Section 212(3) of the Code provides in pertinent part: “In case of an individual, there shall be allowed as a deduction all the ordinary and necessary expenses paid or incurred during the taxable year in connection with the determination, collection, or refund of any tax.”

The reach of the above provision is very broad.  The deduction is available whether the taxing authority is the United States, a state, a municipality or a foreign country.  “Any tax” is all encompassing and includes income, estate, gift, excise, property, sales and use, and any other taxes.  As stated in Treas. Reg. § 1.212(l): “Thus, expenses paid or incurred by a taxpayer for tax counsel or expenses paid or incurred in connection with the preparation of his tax returns or in connection with any proceedings involved in determining the extent of tax liability or in contesting his tax liability are deductible.” Such expenses or professional fees include, among others, the preparation costs of a request for a private letter ruling or appraisal fees to determine the amount of a casualty loss deduction or a charitable contribution deduction.  Thus, it does not have to be a contested tax situation to qualify – the expense only needs to arise “in connection with the determination of any tax.”  See Carpenter v.

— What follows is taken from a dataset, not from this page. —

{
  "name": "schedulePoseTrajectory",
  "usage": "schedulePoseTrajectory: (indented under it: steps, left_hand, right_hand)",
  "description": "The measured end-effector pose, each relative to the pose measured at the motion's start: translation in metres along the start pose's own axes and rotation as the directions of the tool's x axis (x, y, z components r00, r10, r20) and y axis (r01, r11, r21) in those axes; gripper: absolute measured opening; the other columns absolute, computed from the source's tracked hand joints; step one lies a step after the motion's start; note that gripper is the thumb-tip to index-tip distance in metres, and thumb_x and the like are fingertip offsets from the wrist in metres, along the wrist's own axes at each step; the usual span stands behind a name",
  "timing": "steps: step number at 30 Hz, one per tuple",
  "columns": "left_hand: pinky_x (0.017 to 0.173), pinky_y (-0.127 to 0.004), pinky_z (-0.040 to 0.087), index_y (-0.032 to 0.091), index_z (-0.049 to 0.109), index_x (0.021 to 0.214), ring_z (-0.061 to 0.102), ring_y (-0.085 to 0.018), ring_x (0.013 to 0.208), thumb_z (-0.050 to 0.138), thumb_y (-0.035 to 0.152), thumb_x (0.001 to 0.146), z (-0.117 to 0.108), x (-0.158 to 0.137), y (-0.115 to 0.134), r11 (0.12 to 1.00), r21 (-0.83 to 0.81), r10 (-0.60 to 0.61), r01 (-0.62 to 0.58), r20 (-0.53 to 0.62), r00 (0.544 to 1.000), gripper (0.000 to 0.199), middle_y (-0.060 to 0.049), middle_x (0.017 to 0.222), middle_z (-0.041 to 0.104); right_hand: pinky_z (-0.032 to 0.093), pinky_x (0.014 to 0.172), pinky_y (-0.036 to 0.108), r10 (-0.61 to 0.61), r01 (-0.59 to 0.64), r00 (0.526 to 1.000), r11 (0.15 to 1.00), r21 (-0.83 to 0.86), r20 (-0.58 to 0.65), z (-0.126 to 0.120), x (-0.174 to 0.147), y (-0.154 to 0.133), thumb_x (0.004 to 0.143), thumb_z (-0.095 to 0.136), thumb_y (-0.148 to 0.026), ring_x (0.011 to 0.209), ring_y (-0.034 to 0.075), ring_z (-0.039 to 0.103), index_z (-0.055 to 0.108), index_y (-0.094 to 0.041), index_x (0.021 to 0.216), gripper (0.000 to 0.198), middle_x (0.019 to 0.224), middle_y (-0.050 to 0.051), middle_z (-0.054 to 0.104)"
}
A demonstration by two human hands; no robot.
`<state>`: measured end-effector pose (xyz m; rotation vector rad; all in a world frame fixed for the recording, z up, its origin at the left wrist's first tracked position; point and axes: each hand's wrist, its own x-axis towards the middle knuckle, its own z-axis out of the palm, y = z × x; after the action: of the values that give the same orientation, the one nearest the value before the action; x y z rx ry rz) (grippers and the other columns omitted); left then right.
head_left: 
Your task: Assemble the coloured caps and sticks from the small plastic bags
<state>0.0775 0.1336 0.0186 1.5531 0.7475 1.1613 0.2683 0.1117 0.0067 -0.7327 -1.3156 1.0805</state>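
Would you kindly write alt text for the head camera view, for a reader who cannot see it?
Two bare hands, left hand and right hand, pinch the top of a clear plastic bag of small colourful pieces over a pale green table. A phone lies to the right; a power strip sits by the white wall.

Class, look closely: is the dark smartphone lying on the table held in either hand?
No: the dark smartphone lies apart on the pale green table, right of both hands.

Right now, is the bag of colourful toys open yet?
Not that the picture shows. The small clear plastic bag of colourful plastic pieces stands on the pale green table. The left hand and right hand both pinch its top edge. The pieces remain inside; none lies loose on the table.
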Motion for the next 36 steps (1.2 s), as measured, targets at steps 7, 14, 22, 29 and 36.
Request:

United States, 338 F.2d 366 (Ct. Cl. 1964) (where taxpayer incurred legal expenses in ascertaining that substantial support payments to his former wife constituted taxable alimony to her and therefore were deductible by him).  Also, it does not matter whether the taxpayer is successful in contesting the purported tax liability; he can lose the controversy with the taxing authority and still deduct the related expenses.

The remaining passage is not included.